This invention relates to an analog integrated circuit delay line using micropower techniques, and more particularly to an electronically variable analog delay line implemented with very large scale integrated circuit (VLSI) technology.
Integrated circuits using micropower (0.5 .mu.W at 1.5 V) techniques have been used first for digital watches and pocket calculators, some having so many functions as to require sophisticated architectures very much like large processors. The use of micropower techniques has since been extended to integrated circuits that more directly affect the health and well being of man, such as pacemakers and hearing aids. But in both of those applications, the integrated circuits are designed to merely assist the sophisticated systems of man, and not to supplant them.
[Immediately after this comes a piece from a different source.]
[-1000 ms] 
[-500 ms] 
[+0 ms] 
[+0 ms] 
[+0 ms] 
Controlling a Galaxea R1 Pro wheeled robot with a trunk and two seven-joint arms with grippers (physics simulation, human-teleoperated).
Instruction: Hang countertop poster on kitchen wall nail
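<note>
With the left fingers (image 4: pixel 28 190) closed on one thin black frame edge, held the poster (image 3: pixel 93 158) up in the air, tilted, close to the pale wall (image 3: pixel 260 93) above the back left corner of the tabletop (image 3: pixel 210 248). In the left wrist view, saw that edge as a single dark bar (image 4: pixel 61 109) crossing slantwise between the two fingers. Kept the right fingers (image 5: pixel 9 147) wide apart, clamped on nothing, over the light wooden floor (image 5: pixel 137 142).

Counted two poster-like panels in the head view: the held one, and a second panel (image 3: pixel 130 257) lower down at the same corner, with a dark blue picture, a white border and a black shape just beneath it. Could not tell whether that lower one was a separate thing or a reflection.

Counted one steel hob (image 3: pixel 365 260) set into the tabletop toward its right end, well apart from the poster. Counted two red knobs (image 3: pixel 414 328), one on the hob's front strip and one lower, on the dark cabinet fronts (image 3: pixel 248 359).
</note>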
A "stone deaf" person who has lost all functions of the cochlea cannot be helped by a hearing aid. He requires, instead, a complete and independent hearing system. Similarly, the vision of a blind person cannot be aided by electronic devices, but must instead be supplanted with a complete and independent system. In order that such systems be developed, auditory and visual signal processing by the cochlea and the retina must first be analyzed and synthesized for research. It may be possible to synthesize a system that supplants the inoperable system of man for the deaf or the blind.
Notwithstanding such a laudable goal for helping man, the electronically variable active analog delay line that is the subject of this invention will have other, and possibly more readily applicable uses. Consequently, the objects of this invention should be construed broadly, notwithstanding reference to its application to electronically emulating the operation of the cochlea.